Assigned task — Within the entries below, the lines from the one with "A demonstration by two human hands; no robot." through the one with "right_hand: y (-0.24" are to be set down exactly, both ends kept.

Dataset excerpts —
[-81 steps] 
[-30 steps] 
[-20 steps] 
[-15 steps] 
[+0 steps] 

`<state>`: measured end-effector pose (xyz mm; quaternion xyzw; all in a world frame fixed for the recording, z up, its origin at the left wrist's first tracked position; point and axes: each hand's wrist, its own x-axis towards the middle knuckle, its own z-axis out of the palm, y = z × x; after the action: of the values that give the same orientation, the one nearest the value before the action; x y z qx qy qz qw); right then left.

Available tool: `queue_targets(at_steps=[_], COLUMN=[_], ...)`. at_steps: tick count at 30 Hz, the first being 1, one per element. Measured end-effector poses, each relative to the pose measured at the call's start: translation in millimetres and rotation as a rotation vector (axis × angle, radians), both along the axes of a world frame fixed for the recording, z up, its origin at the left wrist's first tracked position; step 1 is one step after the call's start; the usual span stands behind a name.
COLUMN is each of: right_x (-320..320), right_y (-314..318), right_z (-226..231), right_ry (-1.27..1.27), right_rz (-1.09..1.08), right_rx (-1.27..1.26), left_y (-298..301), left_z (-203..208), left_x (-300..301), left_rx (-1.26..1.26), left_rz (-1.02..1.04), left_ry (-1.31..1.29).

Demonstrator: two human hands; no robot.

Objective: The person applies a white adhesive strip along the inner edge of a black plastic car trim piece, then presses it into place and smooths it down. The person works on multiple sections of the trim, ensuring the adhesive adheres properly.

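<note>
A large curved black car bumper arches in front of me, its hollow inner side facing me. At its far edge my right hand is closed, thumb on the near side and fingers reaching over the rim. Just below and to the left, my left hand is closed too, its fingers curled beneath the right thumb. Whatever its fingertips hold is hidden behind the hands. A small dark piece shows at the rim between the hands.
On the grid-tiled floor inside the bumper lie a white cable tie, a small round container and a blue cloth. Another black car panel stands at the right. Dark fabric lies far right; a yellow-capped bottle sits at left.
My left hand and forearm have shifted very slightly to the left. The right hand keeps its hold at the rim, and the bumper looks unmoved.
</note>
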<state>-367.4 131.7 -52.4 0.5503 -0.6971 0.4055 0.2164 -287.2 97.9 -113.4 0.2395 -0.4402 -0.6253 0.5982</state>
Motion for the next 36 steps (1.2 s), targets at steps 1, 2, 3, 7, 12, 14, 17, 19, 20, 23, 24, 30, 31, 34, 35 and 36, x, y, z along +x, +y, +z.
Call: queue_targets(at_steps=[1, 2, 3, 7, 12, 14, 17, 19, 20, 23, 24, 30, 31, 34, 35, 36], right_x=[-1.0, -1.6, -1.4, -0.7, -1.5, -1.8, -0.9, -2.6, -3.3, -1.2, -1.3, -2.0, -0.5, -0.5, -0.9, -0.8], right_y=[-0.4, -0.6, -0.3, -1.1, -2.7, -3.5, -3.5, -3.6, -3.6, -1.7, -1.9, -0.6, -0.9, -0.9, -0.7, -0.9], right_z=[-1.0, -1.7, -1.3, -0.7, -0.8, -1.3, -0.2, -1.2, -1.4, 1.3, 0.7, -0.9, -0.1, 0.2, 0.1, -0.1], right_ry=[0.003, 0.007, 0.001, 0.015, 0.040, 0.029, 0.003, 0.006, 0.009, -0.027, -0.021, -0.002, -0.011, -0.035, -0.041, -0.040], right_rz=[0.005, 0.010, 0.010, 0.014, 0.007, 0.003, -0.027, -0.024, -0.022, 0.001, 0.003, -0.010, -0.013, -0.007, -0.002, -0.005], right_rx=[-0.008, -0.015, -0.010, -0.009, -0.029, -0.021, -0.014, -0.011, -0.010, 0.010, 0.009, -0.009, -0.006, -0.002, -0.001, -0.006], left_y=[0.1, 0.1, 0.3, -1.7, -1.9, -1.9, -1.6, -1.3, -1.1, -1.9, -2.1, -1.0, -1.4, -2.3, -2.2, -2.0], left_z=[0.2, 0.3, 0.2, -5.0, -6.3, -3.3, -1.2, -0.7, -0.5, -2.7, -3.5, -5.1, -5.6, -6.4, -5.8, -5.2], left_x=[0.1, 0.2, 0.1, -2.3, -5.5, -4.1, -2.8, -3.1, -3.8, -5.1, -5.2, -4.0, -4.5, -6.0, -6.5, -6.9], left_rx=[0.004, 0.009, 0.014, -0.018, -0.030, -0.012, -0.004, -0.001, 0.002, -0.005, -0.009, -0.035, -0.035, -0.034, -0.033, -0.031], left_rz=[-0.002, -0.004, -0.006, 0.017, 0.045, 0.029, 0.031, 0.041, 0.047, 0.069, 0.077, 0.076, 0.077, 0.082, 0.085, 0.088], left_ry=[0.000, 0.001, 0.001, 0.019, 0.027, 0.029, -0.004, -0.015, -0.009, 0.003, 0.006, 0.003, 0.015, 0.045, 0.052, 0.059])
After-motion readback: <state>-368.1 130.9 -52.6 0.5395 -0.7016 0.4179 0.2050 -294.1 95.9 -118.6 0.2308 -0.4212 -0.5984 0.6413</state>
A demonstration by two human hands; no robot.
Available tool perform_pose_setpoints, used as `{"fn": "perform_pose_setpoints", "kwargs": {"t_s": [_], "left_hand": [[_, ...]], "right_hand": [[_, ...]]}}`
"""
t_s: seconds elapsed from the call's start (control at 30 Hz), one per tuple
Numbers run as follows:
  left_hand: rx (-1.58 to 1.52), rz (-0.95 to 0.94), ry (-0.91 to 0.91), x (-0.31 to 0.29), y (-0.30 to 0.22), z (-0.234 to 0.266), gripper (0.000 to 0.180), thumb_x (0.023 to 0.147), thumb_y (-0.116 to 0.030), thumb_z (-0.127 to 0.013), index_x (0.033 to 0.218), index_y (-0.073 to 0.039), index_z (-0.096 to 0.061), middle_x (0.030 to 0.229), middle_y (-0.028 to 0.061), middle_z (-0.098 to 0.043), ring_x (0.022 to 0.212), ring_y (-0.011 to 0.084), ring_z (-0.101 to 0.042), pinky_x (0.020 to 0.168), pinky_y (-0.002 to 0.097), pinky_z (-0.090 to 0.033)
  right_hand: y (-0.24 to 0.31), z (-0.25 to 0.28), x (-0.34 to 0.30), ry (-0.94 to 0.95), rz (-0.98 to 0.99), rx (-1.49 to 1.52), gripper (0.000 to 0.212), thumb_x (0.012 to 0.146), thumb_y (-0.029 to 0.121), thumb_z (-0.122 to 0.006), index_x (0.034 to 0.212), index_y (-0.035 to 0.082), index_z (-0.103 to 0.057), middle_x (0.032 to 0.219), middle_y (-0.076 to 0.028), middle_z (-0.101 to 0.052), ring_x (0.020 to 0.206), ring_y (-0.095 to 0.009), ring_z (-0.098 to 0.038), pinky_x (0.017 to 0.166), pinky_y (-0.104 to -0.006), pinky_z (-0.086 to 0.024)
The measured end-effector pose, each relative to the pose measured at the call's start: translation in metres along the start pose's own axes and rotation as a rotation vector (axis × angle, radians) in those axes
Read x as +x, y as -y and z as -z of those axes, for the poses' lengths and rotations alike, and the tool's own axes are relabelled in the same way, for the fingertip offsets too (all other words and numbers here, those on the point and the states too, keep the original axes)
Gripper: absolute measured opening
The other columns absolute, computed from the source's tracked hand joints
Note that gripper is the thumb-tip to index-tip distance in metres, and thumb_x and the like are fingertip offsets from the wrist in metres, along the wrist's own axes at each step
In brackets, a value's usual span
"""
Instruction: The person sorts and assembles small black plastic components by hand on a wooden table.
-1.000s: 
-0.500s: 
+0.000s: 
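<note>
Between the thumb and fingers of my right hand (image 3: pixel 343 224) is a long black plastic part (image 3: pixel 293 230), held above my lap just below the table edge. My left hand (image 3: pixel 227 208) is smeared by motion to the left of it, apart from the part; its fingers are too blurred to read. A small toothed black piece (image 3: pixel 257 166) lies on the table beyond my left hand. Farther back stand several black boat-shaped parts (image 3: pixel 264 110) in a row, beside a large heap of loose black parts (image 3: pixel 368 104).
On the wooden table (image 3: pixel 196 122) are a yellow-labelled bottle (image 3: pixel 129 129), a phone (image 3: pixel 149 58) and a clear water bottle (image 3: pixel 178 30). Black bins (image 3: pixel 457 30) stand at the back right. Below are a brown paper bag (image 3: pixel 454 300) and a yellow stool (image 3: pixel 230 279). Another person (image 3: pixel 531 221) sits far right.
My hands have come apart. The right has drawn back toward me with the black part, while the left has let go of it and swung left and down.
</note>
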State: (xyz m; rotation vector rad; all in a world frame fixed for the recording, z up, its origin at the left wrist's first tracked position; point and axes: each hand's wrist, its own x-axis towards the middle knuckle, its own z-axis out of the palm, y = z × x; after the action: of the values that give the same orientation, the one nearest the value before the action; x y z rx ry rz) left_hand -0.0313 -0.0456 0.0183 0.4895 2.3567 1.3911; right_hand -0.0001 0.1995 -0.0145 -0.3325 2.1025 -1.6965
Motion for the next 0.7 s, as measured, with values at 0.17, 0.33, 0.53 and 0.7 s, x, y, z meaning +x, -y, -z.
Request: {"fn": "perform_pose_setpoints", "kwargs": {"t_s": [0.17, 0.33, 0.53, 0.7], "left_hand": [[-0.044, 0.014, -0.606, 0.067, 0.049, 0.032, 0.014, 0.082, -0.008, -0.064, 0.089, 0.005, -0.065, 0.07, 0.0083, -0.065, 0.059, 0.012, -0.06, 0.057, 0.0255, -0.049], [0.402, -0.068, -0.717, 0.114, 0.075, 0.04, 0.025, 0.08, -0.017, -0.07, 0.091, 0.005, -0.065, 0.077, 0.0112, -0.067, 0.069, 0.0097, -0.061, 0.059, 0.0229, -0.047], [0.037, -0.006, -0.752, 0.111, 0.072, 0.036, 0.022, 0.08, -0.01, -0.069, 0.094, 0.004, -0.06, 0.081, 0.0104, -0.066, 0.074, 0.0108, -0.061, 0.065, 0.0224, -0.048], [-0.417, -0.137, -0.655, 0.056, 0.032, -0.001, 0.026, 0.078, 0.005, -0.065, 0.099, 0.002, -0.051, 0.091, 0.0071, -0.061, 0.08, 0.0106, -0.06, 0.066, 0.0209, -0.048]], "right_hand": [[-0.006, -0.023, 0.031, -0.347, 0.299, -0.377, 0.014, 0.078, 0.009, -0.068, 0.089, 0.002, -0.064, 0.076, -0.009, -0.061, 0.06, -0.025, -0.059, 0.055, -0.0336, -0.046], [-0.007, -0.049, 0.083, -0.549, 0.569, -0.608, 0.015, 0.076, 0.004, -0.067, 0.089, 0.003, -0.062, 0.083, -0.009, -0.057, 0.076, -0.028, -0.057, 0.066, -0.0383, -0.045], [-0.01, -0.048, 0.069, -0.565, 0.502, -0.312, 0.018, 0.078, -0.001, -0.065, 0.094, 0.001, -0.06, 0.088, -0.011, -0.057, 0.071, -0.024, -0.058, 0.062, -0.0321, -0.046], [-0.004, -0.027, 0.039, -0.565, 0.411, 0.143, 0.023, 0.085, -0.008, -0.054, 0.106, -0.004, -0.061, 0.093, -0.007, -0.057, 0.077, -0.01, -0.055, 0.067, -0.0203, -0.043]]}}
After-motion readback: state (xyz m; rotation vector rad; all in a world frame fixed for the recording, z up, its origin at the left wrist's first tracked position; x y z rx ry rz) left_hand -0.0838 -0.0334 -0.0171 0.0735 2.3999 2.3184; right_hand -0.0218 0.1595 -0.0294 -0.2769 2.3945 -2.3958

Result of this exercise —
A demonstration by two human hands; no robot.
Available tool perform_pose_setpoints, used as `{"fn": "perform_pose_setpoints", "kwargs": {"t_s": [_], "left_hand": [[_, ...]], "right_hand": [[_, ...]]}}`
"""
t_s: seconds elapsed from the call's start (control at 30 Hz), one per tuple
Numbers run as follows:
  left_hand: rx (-1.58 to 1.52), rz (-0.95 to 0.94), ry (-0.91 to 0.91), x (-0.31 to 0.29), y (-0.30 to 0.22), z (-0.234 to 0.266), gripper (0.000 to 0.180), thumb_x (0.023 to 0.147), thumb_y (-0.116 to 0.030), thumb_z (-0.127 to 0.013), index_x (0.033 to 0.218), index_y (-0.073 to 0.039), index_z (-0.096 to 0.061), middle_x (0.030 to 0.229), middle_y (-0.028 to 0.061), middle_z (-0.098 to 0.043), ring_x (0.022 to 0.212), ring_y (-0.011 to 0.084), ring_z (-0.101 to 0.042), pinky_x (0.020 to 0.168), pinky_y (-0.002 to 0.097), pinky_z (-0.090 to 0.033)
  right_hand: y (-0.24 to 0.31), z (-0.25 to 0.28), x (-0.34 to 0.30), ry (-0.94 to 0.95), rz (-0.98 to 0.99), rx (-1.49 to 1.52), gripper (0.000 to 0.212), thumb_x (0.012 to 0.146), thumb_y (-0.029 to 0.121), thumb_z (-0.122 to 0.006), index_x (0.034 to 0.212), index_y (-0.035 to 0.082), index_z (-0.103 to 0.057), middle_x (0.032 to 0.219), middle_y (-0.076 to 0.028), middle_z (-0.101 to 0.052), ring_x (0.020 to 0.206), ring_y (-0.095 to 0.009), ring_z (-0.098 to 0.038), pinky_x (0.017 to 0.166), pinky_y (-0.104 to -0.006), pinky_z (-0.086 to 0.024)

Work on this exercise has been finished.